*Work to be completed:* When a line in the data below includes "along", pick it out and copy it.
Top of Input data
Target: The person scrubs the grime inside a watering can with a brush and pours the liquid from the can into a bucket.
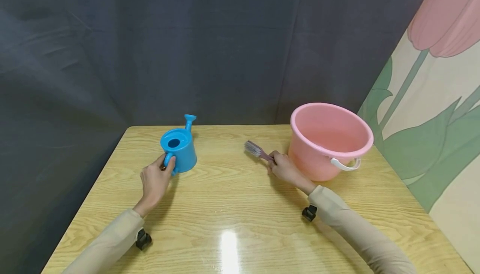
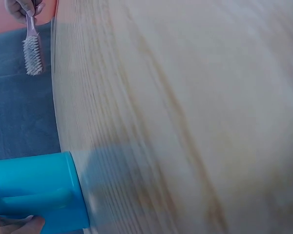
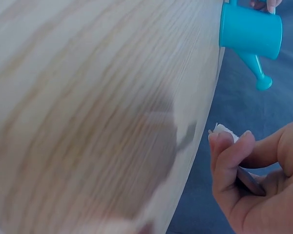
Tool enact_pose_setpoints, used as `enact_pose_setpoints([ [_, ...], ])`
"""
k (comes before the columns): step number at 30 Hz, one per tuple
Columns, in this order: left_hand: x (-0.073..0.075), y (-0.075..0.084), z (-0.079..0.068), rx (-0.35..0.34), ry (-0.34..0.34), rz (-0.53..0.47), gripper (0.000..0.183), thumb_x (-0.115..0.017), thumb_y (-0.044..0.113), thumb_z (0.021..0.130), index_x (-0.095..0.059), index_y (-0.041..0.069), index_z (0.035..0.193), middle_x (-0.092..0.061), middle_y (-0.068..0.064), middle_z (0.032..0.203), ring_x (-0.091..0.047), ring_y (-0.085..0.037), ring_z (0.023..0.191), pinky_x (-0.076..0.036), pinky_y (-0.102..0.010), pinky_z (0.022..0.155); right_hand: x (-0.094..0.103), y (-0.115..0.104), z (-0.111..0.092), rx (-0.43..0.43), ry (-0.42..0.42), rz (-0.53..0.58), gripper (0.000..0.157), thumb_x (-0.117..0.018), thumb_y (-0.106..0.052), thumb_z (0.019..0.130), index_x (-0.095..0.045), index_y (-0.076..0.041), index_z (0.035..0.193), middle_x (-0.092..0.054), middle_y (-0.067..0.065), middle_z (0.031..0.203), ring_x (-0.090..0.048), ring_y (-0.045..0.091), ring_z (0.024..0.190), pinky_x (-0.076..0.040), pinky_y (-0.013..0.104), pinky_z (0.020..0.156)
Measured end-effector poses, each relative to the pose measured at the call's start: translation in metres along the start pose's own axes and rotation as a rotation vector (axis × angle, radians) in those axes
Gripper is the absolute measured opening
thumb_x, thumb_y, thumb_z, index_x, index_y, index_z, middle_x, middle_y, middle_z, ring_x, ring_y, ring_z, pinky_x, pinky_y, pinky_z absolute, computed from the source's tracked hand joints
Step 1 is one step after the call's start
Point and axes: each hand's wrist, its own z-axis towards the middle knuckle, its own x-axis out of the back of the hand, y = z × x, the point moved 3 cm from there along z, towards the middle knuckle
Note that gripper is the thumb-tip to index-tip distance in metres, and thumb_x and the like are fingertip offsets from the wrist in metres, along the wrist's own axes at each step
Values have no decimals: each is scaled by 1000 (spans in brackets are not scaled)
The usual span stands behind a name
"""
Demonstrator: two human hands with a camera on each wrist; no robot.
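Observation:
A blue watering can (image 1: 184,154) is upright at the left of the table, its spout pointing away. My left hand (image 1: 155,181) grips its handle (image 1: 169,159); in the left wrist view fingers wrap that handle beside the can's body (image 2: 44,170). My right hand (image 1: 286,169) holds a brush (image 1: 258,150) by its purplish handle, white bristles pointing left. The right wrist view shows curled fingers (image 3: 229,156) around the brush handle, most of the bristles hidden behind them. Right beside that hand stands a pink bucket (image 1: 316,163) with a white handle.
The wooden table (image 1: 225,199) runs up to a dark curtain (image 1: 210,49) at the back. A wall painted with tulips (image 1: 442,111) borders the right side. Each sleeve has a small black device (image 1: 309,213) at the wrist.

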Motion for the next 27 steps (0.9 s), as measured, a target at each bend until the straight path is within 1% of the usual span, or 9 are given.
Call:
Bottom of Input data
*Finished exercise:*
Measured end-effector poses, each relative to the pose measured at the call's start: translation in metres along the start pose's own axes and rotation as a rotation vector (axis × angle, radians) in those axes
Point and axes: each hand's wrist, its own z-axis towards the middle knuckle, its own x-axis out of the back of the hand, y = z × x, the point moved 3 cm from there along z, towards the middle knuckle
Note that gripper is the thumb-tip to index-tip distance in metres, and thumb_x and the like are fingertip offsets from the wrist in metres, along the wrist's own axes at each step

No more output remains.